Survey coauthor psychiatrist Paul S. Appelbaum argued that the data from the survey indicated that "difficulty coping with life events seem more useful foci for prevention [of mass shootings] and policy than an emphasis on serious mental illness", while psychiatrist Ronald W. Pies has suggested that psychopathology should be understood as a three-gradation continuum of mental, behavioral and emotional disturbance with most mass shooters falling into a middle category of "persistent emotional disturbance". In 2015, psychiatrists James L. Knoll and George D. Annas noted that the tendency of most media attention following mass shootings on mental health leads to sociocultural factors being comparatively overlooked. Instead, Knoll and Annas cite research by social psychologists Jean Twenge and W. Keith Campbell on narcissism and social rejection in the personal histories of mass shooters, as well as cognitive scientist Steven Pinker's suggestion in The Better Angels of Our Nature (2011) that further reductions in human violence may be dependent upon reducing human narcissism.

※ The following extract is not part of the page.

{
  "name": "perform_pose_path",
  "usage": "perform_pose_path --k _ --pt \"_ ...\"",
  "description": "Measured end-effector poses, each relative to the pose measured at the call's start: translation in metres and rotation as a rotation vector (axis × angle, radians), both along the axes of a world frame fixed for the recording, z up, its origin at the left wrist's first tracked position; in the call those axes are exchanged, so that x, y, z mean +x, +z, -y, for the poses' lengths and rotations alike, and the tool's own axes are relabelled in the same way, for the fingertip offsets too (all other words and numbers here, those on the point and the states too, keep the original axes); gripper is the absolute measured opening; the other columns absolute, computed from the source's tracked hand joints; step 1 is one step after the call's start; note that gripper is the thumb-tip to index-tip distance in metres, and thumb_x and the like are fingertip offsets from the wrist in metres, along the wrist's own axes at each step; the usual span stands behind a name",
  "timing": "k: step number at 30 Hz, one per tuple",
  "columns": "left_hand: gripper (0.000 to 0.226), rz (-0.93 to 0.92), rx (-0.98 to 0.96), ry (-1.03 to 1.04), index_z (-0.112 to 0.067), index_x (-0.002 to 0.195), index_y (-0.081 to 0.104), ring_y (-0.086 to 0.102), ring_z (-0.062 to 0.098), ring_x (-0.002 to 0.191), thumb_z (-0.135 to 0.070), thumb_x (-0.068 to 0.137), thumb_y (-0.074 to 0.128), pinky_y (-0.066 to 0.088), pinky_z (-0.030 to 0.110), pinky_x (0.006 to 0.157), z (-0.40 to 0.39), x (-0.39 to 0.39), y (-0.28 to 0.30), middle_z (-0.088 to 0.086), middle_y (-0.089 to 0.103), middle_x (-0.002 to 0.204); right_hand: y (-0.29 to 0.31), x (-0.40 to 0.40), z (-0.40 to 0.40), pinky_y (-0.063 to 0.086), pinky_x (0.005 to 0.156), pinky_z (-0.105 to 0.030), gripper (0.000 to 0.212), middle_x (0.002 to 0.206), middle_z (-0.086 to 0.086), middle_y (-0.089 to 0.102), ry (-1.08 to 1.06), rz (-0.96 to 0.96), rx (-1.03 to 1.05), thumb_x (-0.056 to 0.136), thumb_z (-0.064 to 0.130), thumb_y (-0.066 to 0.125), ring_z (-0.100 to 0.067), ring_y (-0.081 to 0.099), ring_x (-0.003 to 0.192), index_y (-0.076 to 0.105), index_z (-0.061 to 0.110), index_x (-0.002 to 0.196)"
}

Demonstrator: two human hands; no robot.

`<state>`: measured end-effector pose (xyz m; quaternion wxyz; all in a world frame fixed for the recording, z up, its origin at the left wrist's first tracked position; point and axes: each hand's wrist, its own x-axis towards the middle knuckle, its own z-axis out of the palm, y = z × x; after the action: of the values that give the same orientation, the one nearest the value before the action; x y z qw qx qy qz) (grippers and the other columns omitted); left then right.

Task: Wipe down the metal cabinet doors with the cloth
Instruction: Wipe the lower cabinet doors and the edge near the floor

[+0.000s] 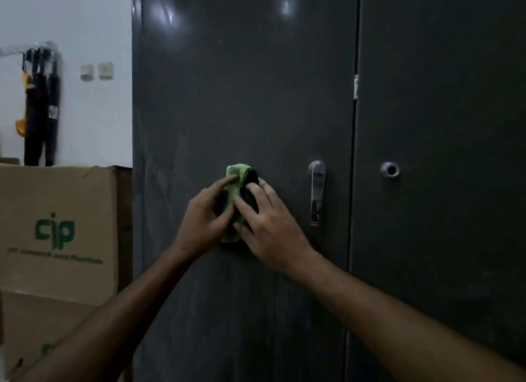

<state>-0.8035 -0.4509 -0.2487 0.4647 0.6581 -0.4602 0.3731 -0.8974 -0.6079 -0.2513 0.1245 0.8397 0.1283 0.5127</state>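
A green cloth (236, 188) is bunched up in front of the dark grey left cabinet door (242, 97), at handle height. My left hand (207, 213) holds the cloth from the left, index finger lying along its top and thumb underneath. From the right, my right hand (267, 219) reaches in, its index fingertip and thumb pinching a dark fold of the cloth. The right cabinet door (441, 125) is shut beside it. Whether the cloth touches the door I cannot tell.
A chrome lever handle (316, 192) sits at the left door's right edge, and a round lock (390, 169) is on the right door. A stacked cardboard box (57, 225) stands left of the cabinet. Folded umbrellas (41, 105) hang on the white wall behind.
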Motion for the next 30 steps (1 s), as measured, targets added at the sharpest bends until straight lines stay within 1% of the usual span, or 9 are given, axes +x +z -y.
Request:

Proposed diagnostic categories 

Gaming disorder has been considered by the DSM-5 task force as warranting further study (as the subset internet gaming disorder), and was included in the ICD-11. Concerns have been raised by Aarseth and colleagues over this inclusion, particularly in regard to stigmatisation of heavy gamers.

Christakis has asserted that internet addiction may be "a 21st century epidemic". In 2018, he commented that childhood Internet overuse may be a form of  "uncontrolled experiment[s] on ... children". International estimates of the prevalence of internet overuse have varied considerably, with marked variations by nation. A 2014 meta-analysis of 31 nations yielded an overall worldwide prevalence of six percent. A different perspective in 2018 by Musetti and colleagues reappraised the internet in terms of its necessity and ubiquity in modern society, as a social environment, rather than a tool, thereby calling for the reformulation of the internet addiction model.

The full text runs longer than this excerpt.